The foul brats – Gervase was responsible for the discipline and teaching of the Choristers so he felt entirely justified in his choice of language – would recognise that. They must vote for Luke because he was the better of the two: the better singer, the better writer, the better scholar, the better behaved generally, and easily the better born. He came from the Soth family, which was connected to John Soth, who had been Mayor of Exeter some years ago. In every way, Luke was the right choice.

Henry was only the son of a widow woman who was little more than a peasant. He had shown some promise, certainly, when he was younger, but Gervase knew how boys who showed promise at an early stage could change later on. Boys in their early teens were like different people – or, rather, animals. The sods became argumentative – worse still, the cleverer ones learned to dispute. That was when they caught the sharp end of Gervase’s tongue or felt the lash of his rope’s end. If they wished to remain in the choir, they must learn obedience, not answer back their master.

Henry was of the latter type. Wilful for his ten years, he had an insolent manner and invariably questioned the validity of any command.

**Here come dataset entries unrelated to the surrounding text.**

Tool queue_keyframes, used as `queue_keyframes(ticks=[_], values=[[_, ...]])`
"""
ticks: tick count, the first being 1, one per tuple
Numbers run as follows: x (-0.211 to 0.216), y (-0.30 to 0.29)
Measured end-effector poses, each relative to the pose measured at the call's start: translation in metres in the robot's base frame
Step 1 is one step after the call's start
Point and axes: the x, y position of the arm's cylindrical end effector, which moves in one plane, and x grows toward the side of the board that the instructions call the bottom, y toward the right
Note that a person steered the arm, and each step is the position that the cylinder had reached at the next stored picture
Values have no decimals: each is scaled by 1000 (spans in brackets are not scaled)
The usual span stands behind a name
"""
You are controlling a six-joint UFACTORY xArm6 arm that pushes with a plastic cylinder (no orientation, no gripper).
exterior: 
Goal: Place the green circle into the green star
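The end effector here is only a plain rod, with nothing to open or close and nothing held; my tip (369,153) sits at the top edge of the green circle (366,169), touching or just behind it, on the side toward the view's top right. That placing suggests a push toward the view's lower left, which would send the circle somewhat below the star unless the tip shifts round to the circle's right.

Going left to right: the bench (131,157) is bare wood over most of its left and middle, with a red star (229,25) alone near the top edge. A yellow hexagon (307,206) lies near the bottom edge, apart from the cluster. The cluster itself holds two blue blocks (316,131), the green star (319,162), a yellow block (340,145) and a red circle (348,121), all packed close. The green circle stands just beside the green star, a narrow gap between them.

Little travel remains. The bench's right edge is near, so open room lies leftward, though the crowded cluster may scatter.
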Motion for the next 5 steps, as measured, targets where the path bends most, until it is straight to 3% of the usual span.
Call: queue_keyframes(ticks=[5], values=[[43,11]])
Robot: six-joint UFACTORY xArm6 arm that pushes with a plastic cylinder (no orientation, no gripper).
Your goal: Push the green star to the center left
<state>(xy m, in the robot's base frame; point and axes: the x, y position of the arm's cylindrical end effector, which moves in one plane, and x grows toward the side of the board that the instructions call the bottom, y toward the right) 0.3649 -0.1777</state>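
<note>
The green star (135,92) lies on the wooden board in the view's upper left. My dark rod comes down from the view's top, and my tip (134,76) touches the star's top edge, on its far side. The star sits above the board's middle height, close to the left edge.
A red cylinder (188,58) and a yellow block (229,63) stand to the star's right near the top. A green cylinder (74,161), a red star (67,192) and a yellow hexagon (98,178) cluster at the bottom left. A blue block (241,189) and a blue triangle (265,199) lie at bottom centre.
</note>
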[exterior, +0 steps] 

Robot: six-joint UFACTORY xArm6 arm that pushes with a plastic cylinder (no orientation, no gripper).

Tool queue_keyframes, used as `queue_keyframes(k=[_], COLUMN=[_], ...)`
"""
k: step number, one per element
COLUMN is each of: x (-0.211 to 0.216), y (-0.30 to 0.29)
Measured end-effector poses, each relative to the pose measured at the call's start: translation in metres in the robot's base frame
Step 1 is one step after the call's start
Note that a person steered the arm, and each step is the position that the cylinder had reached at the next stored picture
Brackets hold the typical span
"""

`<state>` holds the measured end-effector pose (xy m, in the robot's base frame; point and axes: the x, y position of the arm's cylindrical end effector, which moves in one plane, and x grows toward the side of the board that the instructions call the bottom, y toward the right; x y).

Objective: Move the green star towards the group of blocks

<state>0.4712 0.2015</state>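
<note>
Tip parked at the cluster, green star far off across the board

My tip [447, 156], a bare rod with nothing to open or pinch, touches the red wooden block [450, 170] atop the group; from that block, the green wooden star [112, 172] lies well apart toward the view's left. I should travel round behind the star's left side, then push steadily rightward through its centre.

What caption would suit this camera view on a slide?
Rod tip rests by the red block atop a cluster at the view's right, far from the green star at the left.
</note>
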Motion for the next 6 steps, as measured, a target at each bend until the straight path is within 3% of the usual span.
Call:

More often than any other he had felt the full force of Gervase’s rope, but still he remained unruly, disputatious and a disruptive influence on his peers.

Gervase sighed as he leaned back against the small shelf of the misericorde . It was many years since he himself had been ten years old, but through living with so many youngsters he could recall his own feelings with alarming clarity: the rebellious determination to behave as he wished, the desire to kick out at an unheeding remote and aloof Authority. In his heart of hearts, Gervase had a fear that Henry might be behaving as badly as Gervase himself would have liked to, had he dared, when he was younger.